Work request: Please print the entries below exactly, from the line with "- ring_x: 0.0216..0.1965" through the line with "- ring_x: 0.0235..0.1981", including both of those lines and leaving out all others.

Records excerpted from a collection
# # # # #

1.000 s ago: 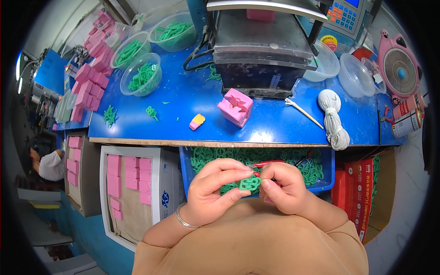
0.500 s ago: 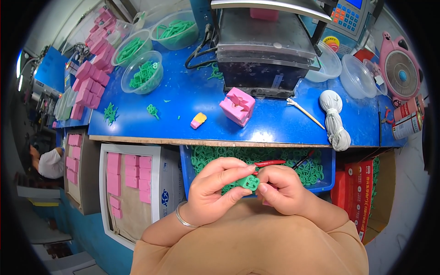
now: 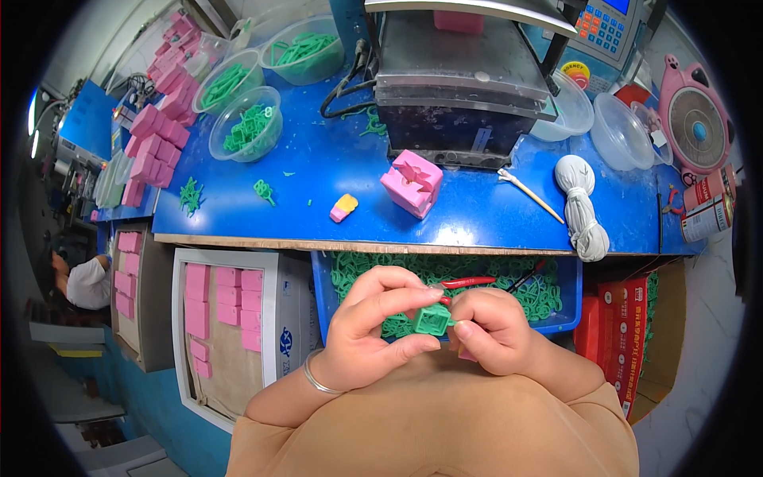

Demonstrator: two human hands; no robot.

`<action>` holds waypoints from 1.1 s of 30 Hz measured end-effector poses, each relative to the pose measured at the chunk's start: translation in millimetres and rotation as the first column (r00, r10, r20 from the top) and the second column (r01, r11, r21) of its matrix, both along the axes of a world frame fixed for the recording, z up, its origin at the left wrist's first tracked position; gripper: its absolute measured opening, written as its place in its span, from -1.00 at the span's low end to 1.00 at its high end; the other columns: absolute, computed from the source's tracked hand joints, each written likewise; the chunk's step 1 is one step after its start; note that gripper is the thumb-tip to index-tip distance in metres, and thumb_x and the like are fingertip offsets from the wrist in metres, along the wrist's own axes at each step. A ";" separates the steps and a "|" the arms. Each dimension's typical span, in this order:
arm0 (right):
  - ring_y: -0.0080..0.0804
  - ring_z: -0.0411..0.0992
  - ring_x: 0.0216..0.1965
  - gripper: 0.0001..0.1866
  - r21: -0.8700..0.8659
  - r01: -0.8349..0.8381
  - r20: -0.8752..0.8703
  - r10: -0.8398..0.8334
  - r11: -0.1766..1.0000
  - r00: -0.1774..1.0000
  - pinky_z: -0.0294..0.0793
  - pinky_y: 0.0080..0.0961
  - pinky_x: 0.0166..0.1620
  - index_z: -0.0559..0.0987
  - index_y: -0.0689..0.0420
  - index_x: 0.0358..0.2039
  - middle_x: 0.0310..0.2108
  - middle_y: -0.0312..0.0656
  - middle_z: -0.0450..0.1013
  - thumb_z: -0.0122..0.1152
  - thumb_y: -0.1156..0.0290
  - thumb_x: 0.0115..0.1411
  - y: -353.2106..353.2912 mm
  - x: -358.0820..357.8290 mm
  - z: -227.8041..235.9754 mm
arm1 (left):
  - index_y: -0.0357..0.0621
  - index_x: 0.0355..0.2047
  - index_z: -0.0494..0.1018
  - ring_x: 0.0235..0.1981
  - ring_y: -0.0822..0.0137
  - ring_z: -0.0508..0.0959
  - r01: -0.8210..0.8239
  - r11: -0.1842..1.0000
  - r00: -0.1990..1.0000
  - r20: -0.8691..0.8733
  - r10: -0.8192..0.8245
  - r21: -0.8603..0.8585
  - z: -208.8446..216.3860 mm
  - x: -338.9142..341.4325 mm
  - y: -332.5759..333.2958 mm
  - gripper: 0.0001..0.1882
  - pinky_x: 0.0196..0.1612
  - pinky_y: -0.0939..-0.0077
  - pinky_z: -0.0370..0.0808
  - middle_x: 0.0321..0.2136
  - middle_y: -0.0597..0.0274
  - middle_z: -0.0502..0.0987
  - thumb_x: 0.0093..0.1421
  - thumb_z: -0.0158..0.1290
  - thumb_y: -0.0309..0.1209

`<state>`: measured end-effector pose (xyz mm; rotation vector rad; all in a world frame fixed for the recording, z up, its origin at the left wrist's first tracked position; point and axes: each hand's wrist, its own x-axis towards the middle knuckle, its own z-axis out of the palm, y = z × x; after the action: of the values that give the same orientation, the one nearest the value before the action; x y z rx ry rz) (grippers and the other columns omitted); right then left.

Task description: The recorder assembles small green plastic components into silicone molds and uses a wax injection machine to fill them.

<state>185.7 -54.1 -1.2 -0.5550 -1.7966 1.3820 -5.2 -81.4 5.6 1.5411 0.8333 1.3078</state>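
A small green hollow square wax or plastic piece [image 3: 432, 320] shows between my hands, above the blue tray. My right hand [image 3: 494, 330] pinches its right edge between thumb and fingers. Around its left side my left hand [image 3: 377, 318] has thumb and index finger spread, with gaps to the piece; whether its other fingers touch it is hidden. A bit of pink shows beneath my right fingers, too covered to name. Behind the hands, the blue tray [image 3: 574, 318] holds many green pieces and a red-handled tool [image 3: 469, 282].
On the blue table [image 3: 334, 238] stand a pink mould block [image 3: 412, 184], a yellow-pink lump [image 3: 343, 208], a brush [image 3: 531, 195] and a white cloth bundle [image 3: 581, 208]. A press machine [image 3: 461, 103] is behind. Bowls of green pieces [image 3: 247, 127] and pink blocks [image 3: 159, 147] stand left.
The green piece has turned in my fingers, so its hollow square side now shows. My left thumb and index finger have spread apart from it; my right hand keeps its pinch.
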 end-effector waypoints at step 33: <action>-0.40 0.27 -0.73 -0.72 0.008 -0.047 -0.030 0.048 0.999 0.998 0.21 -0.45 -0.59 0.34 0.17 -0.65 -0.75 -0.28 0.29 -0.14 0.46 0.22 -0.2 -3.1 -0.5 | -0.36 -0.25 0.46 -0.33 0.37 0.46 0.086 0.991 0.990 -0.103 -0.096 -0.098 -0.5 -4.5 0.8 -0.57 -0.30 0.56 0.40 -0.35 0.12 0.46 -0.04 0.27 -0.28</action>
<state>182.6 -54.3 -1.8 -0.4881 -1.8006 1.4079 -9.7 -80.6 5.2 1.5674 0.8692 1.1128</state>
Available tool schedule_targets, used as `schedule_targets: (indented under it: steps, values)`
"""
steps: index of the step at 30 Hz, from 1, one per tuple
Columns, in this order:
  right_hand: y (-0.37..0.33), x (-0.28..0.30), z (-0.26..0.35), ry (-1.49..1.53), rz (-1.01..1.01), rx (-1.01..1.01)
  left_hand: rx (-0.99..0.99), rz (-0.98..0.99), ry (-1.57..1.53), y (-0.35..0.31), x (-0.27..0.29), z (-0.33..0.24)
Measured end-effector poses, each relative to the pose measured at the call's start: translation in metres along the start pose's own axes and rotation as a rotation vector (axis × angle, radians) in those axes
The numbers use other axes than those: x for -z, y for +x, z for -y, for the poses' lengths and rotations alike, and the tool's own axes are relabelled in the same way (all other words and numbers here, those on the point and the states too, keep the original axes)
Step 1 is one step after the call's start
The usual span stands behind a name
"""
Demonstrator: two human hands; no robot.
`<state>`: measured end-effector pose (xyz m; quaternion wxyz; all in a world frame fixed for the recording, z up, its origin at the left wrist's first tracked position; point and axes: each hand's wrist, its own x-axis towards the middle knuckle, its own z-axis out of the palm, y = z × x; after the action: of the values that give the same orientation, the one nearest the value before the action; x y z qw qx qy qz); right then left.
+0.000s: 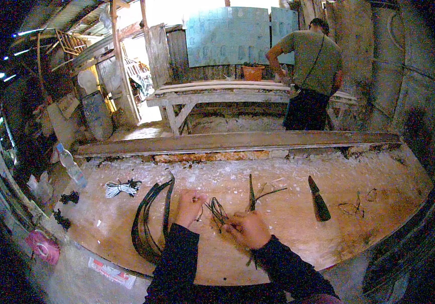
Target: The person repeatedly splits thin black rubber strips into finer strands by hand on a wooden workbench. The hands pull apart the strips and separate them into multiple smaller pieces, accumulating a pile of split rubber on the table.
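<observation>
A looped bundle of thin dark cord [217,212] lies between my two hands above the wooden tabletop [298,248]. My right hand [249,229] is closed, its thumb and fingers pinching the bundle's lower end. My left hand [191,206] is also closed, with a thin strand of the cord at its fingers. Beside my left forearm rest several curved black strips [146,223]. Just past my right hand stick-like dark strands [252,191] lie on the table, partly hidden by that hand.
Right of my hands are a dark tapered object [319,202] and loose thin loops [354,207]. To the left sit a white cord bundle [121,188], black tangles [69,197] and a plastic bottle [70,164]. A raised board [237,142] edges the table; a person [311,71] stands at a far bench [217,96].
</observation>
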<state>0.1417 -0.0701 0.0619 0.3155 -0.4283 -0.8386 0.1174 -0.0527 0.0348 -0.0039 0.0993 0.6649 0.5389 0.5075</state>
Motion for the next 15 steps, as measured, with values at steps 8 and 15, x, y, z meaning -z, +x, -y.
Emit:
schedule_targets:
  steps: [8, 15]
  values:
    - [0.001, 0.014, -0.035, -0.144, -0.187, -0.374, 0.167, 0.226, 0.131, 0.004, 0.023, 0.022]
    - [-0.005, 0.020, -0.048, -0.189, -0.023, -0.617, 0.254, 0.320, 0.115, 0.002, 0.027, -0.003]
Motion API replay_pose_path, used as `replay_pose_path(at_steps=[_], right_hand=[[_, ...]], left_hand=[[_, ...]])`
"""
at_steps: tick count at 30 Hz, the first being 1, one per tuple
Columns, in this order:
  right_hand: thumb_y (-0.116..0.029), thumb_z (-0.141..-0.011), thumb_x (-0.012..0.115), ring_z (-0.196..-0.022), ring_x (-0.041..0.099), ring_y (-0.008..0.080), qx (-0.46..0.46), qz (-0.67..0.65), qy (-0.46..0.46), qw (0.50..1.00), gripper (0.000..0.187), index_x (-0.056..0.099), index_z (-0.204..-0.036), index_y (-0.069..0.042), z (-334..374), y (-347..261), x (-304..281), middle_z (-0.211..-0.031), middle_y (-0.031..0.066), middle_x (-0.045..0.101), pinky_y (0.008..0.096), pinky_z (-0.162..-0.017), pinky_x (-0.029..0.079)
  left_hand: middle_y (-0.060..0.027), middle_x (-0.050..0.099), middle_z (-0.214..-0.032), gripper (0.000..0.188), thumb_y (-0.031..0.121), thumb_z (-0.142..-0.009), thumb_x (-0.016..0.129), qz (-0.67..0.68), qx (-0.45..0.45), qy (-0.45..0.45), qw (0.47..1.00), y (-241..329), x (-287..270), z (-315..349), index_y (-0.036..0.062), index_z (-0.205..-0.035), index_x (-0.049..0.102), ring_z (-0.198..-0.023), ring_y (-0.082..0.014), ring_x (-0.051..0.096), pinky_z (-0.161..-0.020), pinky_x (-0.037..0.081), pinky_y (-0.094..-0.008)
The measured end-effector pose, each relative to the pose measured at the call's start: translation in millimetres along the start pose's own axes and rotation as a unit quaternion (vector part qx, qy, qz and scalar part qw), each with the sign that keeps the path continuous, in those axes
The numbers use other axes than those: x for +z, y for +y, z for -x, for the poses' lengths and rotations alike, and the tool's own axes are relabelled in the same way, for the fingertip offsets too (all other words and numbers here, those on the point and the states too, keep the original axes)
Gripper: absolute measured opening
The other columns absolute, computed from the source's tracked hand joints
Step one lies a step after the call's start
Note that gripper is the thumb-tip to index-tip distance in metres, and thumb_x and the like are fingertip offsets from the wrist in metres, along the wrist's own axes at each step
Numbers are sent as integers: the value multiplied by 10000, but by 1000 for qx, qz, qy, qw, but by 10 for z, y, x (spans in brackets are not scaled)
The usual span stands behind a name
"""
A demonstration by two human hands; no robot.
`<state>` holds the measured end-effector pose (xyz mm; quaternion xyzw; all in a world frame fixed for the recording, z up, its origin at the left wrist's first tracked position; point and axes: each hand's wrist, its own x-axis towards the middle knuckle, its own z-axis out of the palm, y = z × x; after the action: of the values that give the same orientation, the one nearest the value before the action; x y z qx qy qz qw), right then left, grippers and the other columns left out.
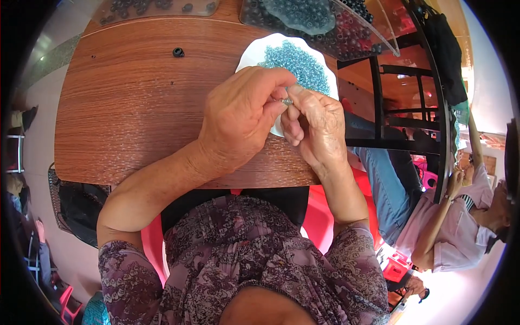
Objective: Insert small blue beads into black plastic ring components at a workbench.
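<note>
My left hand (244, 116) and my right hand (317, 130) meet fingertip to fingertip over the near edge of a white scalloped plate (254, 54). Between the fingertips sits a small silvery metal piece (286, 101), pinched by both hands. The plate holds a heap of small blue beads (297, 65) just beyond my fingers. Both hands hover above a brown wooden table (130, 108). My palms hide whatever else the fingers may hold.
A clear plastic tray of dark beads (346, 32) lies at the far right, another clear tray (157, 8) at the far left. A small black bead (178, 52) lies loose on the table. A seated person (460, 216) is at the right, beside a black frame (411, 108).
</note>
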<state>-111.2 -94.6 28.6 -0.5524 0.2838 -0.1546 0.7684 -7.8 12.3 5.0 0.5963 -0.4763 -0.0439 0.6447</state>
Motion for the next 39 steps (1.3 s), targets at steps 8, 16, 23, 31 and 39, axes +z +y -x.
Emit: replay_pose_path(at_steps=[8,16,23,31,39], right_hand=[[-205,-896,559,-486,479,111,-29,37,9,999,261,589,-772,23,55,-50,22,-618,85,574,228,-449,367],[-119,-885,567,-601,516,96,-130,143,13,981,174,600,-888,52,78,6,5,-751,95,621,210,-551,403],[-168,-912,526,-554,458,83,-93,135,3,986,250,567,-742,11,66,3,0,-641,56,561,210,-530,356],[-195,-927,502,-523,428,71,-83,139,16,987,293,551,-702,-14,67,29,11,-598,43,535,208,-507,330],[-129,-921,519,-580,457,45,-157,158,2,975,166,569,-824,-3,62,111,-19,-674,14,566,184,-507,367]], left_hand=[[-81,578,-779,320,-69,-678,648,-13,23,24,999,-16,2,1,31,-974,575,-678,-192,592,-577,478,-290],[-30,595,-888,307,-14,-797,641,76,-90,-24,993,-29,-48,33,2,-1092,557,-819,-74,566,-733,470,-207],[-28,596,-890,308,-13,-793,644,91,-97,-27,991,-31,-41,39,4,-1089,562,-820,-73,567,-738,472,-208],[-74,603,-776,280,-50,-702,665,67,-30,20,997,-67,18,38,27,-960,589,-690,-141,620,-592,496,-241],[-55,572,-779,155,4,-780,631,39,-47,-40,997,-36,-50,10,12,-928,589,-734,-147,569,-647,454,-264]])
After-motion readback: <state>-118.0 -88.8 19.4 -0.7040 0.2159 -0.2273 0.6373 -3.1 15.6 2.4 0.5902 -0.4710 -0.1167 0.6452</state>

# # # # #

Result for this task:
  - ring_x: 0.0216..0.1965
  - gripper: 0.0001..0.1866
  - r21: -0.8700..0.8659
  - r01: -0.8349..0.8381
  - r20: -0.8752..0.8703
  - r10: -0.8398..0.8334
  - r11: -0.1766..1.0000
  - r00: -0.1774..1.0000
  - pinky_z: -0.0294..0.0793
  - pinky_y: 0.0080..0.0961
  - pinky_x: 0.0166..0.1620
  - index_z: -0.0559..0.0987
  - index_y: -0.0689..0.0420
  - index_x: 0.0358..0.2039
  - middle_x: 0.0310..0.2108
  - middle_y: -0.0312..0.0656
  - middle_z: -0.0450..0.1013
  - thumb_z: -0.0122..0.1152
  - thumb_y: -0.1156..0.0290
  - thumb_x: 0.0115..0.1411
  - y: -353.2106..353.2912 mm
  - x: -358.0820..357.8290 mm
  - z: -227.8041..235.9754 mm
arm1 (left):
  - index_y: -0.0357..0.0621
  - index_x: 0.0355..0.2047
  - index_z: -0.0494..0.1018
  - ring_x: 0.0235..0.1981

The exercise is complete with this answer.